▶ Required action: Write out again, exactly, the lines below starting at the one with "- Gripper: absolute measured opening" and ending at the one with "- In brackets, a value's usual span".

----------

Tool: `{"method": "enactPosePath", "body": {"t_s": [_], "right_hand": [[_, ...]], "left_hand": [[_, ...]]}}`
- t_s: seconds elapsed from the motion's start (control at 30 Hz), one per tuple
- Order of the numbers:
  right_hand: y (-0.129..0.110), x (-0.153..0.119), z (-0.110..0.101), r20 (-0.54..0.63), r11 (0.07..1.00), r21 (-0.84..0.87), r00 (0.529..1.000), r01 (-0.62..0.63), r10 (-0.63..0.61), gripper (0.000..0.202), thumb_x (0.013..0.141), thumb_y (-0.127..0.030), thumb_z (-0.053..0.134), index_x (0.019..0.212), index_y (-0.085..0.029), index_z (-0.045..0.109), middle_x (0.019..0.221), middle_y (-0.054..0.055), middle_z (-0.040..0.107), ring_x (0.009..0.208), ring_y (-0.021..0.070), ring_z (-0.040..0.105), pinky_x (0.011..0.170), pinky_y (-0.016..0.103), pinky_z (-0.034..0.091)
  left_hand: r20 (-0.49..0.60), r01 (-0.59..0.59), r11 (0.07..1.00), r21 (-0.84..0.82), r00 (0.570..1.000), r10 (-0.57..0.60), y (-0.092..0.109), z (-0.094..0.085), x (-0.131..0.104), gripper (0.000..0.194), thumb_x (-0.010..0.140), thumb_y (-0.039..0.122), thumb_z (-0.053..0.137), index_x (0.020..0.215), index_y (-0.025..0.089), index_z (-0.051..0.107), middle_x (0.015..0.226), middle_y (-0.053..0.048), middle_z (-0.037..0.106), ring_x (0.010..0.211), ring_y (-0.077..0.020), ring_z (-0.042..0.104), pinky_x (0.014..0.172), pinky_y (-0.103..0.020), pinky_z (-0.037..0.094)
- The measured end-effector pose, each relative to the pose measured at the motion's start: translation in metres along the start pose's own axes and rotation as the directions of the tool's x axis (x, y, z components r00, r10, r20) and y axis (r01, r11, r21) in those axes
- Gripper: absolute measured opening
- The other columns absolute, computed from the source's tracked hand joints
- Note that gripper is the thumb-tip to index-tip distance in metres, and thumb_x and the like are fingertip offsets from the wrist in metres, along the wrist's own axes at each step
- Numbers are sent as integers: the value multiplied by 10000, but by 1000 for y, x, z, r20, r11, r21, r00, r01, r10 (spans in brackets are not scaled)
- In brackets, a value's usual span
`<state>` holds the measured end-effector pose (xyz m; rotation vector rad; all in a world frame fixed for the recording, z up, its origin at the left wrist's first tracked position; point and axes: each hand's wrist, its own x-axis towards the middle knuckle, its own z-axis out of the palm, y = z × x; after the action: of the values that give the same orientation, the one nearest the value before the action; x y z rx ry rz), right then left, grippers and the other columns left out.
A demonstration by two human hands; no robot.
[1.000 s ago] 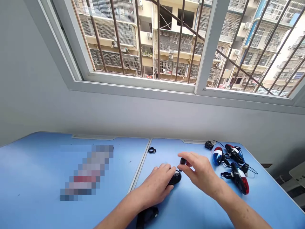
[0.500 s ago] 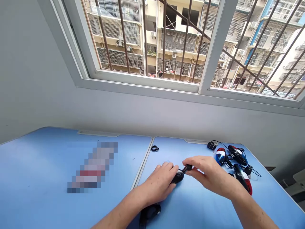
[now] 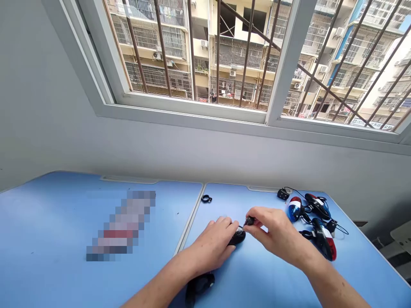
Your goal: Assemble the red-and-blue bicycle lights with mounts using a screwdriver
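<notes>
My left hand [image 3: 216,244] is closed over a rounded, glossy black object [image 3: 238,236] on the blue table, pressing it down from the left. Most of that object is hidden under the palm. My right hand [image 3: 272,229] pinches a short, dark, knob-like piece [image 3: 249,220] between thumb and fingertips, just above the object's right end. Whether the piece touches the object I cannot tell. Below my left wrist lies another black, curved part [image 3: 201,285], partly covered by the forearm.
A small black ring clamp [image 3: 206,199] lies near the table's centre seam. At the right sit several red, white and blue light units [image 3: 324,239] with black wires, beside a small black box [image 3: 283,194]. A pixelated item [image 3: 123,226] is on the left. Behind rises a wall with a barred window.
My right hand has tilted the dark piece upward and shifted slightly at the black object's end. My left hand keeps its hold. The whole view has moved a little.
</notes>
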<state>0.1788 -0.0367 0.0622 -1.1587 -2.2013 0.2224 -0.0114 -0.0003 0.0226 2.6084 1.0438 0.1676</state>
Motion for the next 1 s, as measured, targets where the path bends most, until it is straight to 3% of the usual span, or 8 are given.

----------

▶ Task solution:
- Gripper: absolute measured opening
- The other columns absolute, computed from the source's tracked hand joints
- Note that gripper is the thumb-tip to index-tip distance in metres, and thumb_x and the like are fingertip offsets from the wrist in metres, along the wrist's own axes at each step
- Numbers are sent as integers: the value multiplied by 10000, but by 1000 for y, x, z, r20, r11, r21, r00, r01, r10 (spans in brackets are not scaled)
- In brackets, a value's usual span

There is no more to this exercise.